Problem: Reproduce exactly, and only, the lines running from the start of the entries below to the line containing "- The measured".

Data supplied:

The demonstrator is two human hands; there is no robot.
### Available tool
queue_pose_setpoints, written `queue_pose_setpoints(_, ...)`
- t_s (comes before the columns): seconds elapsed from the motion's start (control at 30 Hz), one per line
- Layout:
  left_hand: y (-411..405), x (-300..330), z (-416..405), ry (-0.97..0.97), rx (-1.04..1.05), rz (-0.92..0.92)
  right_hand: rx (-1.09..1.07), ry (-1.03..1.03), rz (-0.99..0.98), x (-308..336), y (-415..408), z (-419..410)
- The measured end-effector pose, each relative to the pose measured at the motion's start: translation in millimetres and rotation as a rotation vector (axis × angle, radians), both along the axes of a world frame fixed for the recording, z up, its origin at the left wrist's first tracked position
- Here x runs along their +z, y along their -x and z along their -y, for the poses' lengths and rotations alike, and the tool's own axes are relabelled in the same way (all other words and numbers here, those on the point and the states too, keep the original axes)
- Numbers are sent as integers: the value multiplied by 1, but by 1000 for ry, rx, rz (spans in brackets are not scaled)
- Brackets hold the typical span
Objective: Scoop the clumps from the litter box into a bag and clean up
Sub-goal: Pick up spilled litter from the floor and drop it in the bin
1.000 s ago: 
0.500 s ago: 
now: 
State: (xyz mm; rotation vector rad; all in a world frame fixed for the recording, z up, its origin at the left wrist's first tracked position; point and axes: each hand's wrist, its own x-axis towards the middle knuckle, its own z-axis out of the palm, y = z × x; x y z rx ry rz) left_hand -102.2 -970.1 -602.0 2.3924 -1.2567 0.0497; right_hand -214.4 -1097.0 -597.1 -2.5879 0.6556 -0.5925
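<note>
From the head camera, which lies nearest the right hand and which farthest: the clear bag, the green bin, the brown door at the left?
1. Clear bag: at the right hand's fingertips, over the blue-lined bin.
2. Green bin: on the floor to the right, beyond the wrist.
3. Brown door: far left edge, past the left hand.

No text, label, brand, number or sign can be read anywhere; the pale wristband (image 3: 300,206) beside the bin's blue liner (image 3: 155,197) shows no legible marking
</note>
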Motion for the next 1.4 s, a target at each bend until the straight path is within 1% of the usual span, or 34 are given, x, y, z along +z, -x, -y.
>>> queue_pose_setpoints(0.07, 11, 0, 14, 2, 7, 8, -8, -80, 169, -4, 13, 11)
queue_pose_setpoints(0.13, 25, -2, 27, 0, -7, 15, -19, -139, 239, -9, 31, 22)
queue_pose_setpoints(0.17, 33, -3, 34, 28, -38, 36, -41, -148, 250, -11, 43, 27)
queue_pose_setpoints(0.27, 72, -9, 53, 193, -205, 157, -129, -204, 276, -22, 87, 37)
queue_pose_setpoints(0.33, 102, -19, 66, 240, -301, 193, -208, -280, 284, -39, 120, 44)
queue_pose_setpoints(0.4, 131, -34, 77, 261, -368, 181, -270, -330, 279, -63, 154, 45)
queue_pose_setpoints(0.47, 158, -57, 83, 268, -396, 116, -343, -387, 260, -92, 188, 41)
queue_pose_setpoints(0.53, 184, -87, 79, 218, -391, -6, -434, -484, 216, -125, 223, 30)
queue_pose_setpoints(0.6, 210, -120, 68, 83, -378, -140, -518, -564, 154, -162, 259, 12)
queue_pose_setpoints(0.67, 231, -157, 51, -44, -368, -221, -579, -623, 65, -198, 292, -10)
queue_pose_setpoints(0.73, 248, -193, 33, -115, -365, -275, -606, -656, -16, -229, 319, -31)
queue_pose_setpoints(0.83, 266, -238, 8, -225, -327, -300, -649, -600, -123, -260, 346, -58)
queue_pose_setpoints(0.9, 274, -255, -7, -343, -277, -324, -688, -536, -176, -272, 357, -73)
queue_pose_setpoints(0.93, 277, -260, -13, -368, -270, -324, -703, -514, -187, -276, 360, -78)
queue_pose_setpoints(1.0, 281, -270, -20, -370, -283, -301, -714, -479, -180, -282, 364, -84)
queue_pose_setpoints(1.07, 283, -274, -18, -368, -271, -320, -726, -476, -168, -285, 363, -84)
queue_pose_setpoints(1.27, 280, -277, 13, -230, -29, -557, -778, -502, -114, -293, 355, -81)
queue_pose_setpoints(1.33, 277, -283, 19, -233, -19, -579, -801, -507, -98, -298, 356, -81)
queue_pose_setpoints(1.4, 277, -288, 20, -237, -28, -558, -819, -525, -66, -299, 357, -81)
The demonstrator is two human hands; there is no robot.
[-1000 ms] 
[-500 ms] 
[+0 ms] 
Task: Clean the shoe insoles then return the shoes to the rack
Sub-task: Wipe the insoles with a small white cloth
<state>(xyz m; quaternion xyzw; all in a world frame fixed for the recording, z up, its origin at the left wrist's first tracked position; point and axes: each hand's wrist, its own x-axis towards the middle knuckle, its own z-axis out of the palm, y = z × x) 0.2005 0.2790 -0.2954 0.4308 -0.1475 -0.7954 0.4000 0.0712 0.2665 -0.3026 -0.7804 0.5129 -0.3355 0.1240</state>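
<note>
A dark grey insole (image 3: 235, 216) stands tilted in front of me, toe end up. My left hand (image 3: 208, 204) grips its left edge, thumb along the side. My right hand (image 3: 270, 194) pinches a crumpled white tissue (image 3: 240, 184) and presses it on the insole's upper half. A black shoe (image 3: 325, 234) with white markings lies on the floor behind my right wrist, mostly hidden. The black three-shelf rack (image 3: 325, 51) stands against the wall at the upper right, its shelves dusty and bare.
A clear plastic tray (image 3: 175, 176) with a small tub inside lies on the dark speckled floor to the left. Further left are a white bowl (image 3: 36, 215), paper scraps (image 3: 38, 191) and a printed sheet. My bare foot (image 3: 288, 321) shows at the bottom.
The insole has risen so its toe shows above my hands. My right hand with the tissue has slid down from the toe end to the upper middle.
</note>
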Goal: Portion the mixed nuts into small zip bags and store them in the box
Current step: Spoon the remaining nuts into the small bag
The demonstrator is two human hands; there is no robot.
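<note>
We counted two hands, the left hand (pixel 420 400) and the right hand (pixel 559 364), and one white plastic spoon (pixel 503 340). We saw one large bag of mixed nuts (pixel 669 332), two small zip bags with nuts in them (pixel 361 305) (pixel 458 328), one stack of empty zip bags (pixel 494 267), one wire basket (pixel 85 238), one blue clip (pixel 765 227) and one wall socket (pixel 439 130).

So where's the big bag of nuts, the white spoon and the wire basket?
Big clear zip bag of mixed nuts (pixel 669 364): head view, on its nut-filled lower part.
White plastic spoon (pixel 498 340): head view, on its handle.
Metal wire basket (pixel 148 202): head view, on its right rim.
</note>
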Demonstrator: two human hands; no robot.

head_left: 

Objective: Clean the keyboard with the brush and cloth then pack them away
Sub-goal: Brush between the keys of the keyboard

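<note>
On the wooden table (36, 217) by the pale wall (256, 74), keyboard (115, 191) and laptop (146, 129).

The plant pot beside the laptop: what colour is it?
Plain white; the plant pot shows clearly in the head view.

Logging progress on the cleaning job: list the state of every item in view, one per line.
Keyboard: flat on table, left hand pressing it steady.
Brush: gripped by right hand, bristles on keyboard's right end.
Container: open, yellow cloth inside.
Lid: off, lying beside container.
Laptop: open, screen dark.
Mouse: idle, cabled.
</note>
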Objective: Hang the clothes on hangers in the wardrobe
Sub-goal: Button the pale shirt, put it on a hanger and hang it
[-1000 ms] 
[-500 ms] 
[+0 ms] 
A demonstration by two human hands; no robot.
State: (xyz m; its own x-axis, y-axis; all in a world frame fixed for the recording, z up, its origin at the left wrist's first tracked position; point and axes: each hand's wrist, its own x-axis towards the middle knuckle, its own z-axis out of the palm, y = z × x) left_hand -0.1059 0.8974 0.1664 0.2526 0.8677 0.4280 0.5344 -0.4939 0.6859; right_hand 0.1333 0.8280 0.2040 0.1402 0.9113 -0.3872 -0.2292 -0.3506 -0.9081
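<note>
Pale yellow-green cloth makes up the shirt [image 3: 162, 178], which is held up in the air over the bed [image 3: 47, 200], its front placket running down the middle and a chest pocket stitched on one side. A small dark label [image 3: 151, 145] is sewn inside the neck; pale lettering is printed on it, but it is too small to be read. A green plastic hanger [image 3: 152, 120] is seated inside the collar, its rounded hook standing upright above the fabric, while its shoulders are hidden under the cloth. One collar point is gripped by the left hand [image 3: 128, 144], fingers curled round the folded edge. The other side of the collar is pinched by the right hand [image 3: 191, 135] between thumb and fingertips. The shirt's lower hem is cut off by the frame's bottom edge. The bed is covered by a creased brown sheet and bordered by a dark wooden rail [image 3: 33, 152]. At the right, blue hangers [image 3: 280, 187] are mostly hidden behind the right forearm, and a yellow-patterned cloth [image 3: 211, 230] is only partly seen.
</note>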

Answer area:
The demonstrator is two human hands; there is no robot.
### Available tool
queue_pose_setpoints, written `queue_pose_setpoints(_, ...)`
- t_s (comes before the columns): seconds elapsed from the motion's start (control at 30 Hz), one per line
- Layout:
  left_hand: y (-411..405), x (-300..330), z (-416..405), ry (-0.97..0.97), rx (-1.04..1.05), rz (-0.92..0.92)
  right_hand: rx (-1.09..1.07), ry (-1.03..1.03), rz (-0.99..0.98), x (-308..336), y (-415..408), z (-419..410)
- The measured end-effector pose, each relative to the pose measured at the motion's start: translation in millimetres and rotation as a rotation vector (axis × angle, radians), both along the axes of a world frame fixed for the recording, z up, its origin at the left wrist's first tracked position

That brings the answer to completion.